Laszlo Hudec in Shanghai (1919-1947) and the Pursuit of Chinese Modernity

Veranstalter: Titularprofessur Moravánszky
Datum: Freitag, 11. März 2011 bis Freitag, 11. März 2011
Zeit: 11.45 Uhr bis 14.15 Uhr
Ort: HIL C 10.2

Architect of Hungarian and Slovak origins, Laszlo Hudec (1893-1958) has been one of the most outstanding protagonists of the process of diffusion of modern architecture in the city of Shanghai during the 1920s and 1930s. Colonial outpost of Western powers, Shanghai was at that time by far the leading financial centre of the Far East, one of the cities with the highest pace of growth on the planet, a haven for businessmen and missionaries, angels and gangsters, an extraordinary crossing point of international trades and cultures.

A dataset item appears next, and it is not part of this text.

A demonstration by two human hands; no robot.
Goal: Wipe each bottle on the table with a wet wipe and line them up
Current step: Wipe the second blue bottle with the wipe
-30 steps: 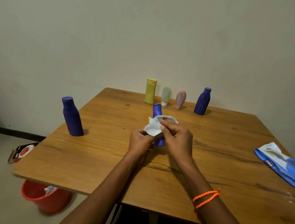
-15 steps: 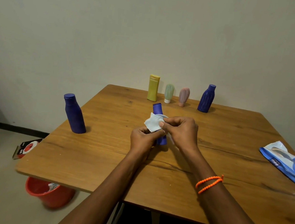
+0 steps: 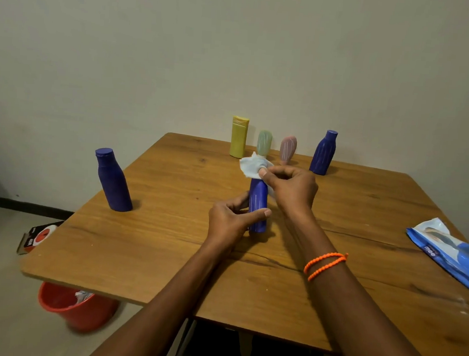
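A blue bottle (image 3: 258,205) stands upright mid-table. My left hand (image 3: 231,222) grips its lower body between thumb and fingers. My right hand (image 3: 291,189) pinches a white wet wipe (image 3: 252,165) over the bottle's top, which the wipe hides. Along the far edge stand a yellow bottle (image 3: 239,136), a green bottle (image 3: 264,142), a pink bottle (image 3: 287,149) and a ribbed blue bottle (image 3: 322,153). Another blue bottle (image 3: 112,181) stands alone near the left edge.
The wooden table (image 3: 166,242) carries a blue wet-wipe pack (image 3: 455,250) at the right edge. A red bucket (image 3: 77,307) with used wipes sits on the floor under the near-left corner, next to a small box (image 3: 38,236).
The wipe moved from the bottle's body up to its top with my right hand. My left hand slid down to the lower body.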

Laszlo Hudec - a young officer of the Austro-Hungarian army, captured during the war and held in a prison camp in Khabarobsk, Eastern Siberia - found refuge in Shanghai in 1918 after a rocambolesque escape from his detention place. Within the two decades which followed the end of WW1, Laszlo Hudec managed to develop a brilliant and intense professional career as architect, designing houses, apartment buildings, factories, schools, offices, hospitals, and the first skyscraper ever built in Asia, the tallest building outside of the USA at that time (1934).
In the 1930s, he was considered the “sensational driving force behind the new architecture of the city”. He gave proof of a unique ability to transfer to Shanghai the most advanced achievements of European and American architecture, in terms of technologies, materials, languages and imageries. Working for Chinese clients, Laszlo Hudec provided a peculiar form of architectural design that could successfully represent the aspirations for modernity and distinction of the Chinese social and cultural élite of that time. In that sense, Laszlo Hudec has been the most significative interpreter of the Chinese pursuit of modernity developed before the outburst of the Second World War.